» PROBLEM STATEMENT
Find and copy each line in the material below where the string "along" occurs.

» EXERCISE MATERIAL
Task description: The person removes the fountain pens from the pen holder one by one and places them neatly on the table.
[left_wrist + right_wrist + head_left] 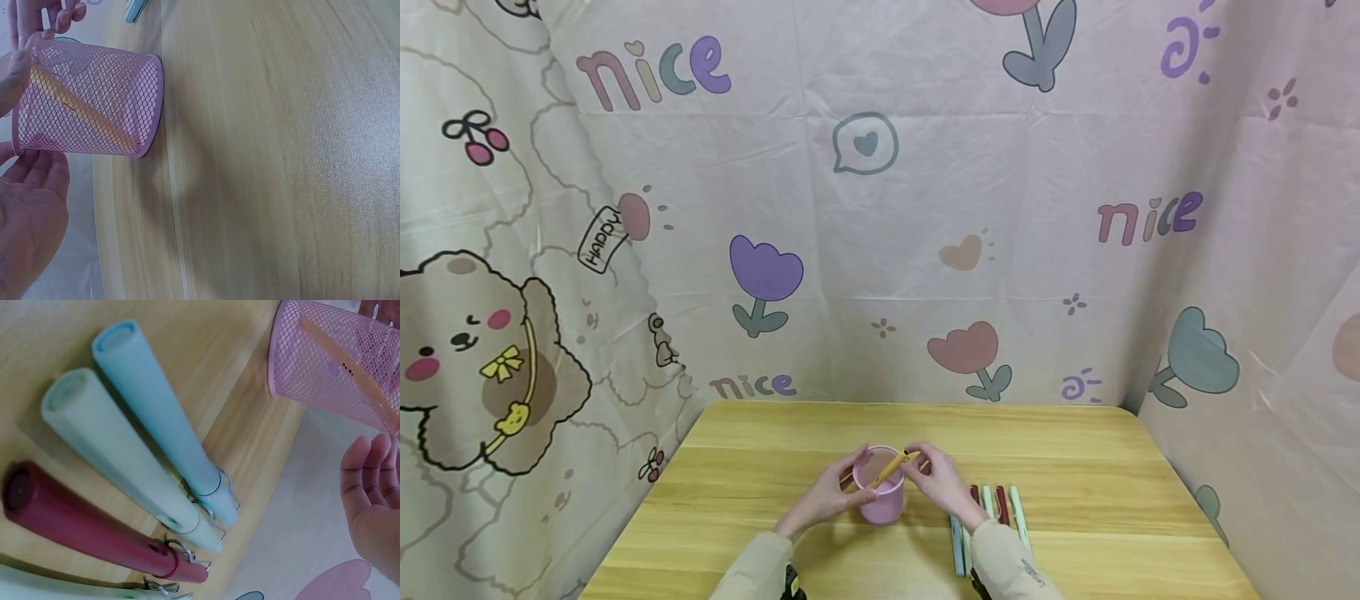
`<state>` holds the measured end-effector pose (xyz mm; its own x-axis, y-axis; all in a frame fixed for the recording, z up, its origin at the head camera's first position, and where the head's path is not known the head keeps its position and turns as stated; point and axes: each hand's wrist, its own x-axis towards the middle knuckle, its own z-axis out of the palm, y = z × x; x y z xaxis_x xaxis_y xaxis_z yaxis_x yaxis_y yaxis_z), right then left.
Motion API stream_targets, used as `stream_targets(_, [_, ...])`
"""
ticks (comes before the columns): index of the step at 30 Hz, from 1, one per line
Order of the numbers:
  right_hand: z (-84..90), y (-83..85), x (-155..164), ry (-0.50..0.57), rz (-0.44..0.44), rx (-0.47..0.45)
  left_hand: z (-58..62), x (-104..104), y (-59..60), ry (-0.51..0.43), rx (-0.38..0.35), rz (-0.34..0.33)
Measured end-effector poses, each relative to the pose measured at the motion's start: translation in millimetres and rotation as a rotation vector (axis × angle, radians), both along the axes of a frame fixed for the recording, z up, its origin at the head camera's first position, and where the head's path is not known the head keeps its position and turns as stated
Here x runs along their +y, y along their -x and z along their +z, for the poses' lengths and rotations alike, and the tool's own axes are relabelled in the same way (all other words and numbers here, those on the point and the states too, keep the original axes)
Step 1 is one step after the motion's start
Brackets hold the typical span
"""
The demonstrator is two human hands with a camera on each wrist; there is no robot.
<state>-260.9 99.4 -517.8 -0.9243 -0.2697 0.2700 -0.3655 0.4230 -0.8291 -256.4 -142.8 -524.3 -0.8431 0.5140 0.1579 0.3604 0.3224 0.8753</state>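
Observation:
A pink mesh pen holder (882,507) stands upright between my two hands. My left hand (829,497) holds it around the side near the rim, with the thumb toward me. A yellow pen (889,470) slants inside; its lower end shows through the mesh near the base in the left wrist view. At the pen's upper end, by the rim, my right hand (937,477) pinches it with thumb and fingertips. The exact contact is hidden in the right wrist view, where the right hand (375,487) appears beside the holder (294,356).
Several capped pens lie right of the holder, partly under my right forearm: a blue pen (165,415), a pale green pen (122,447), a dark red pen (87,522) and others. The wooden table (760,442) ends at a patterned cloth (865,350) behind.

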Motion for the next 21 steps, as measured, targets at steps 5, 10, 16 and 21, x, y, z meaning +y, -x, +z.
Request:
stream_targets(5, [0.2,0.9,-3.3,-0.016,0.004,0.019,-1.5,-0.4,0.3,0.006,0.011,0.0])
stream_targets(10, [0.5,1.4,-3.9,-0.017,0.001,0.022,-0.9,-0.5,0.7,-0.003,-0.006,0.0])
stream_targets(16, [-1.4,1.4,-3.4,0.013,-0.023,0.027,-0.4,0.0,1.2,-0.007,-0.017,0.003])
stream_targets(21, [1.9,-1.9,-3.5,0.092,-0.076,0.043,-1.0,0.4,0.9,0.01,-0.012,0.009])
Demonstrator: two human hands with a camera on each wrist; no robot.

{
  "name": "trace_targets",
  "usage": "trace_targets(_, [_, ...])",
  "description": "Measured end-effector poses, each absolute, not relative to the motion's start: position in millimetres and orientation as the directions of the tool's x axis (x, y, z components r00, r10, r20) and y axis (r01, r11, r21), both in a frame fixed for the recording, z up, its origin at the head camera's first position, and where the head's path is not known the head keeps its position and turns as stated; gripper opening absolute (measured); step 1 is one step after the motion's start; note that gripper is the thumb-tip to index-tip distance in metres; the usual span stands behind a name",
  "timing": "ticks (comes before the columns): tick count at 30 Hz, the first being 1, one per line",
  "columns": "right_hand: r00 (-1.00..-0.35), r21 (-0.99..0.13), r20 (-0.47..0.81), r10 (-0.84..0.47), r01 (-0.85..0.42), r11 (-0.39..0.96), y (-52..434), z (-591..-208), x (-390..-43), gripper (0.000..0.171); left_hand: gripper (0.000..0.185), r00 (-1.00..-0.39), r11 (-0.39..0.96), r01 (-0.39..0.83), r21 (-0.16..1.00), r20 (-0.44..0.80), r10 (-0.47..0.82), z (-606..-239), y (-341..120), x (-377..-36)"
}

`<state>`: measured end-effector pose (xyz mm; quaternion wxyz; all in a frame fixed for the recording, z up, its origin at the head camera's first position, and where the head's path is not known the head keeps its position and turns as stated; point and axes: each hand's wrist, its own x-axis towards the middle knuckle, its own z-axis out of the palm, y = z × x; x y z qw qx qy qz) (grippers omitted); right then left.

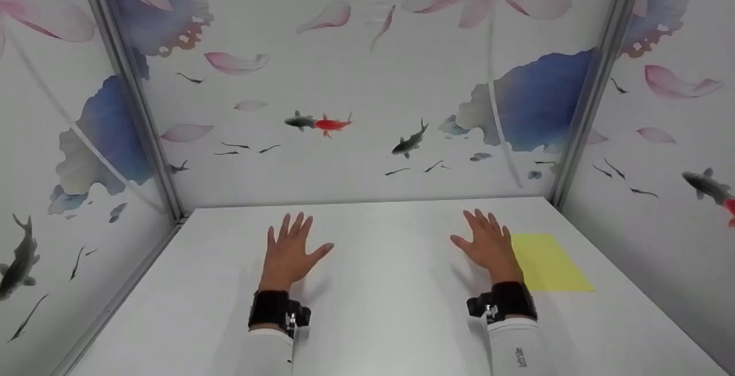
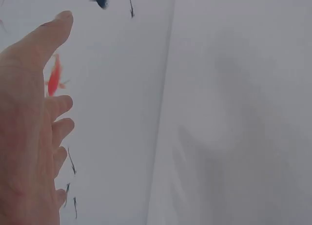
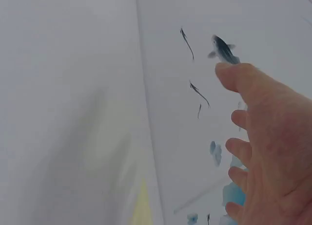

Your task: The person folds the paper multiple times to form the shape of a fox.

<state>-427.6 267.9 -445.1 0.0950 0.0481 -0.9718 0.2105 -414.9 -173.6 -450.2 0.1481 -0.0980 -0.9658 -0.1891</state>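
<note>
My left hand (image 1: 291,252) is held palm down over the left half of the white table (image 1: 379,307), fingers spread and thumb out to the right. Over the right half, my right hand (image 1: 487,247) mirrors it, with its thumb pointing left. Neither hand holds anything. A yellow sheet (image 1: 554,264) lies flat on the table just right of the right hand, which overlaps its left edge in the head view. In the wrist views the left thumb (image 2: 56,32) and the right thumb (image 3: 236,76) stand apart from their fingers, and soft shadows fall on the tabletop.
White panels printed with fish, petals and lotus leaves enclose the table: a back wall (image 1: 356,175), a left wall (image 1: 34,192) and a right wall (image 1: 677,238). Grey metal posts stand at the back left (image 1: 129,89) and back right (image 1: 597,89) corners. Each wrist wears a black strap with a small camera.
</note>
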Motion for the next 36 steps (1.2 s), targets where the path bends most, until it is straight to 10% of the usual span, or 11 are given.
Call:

» YOUR RESPONSE
Measured end-effector poses, each relative to the pose measured at the motion's start: translation in millimetres and rotation as a rotation vector (axis × angle, radians), both along the axes of a frame fixed for the recording, z up, its origin at the head camera's first position, and where the head's path is not known the head keeps its position and turns as stated
Here x runs along their +y, y along their -x and z along their +z, for the poses' lengths and rotations alike, and the tool's own axes are relabelled in the same way (all other words and numbers here, those on the point and the states too, keep the original axes)

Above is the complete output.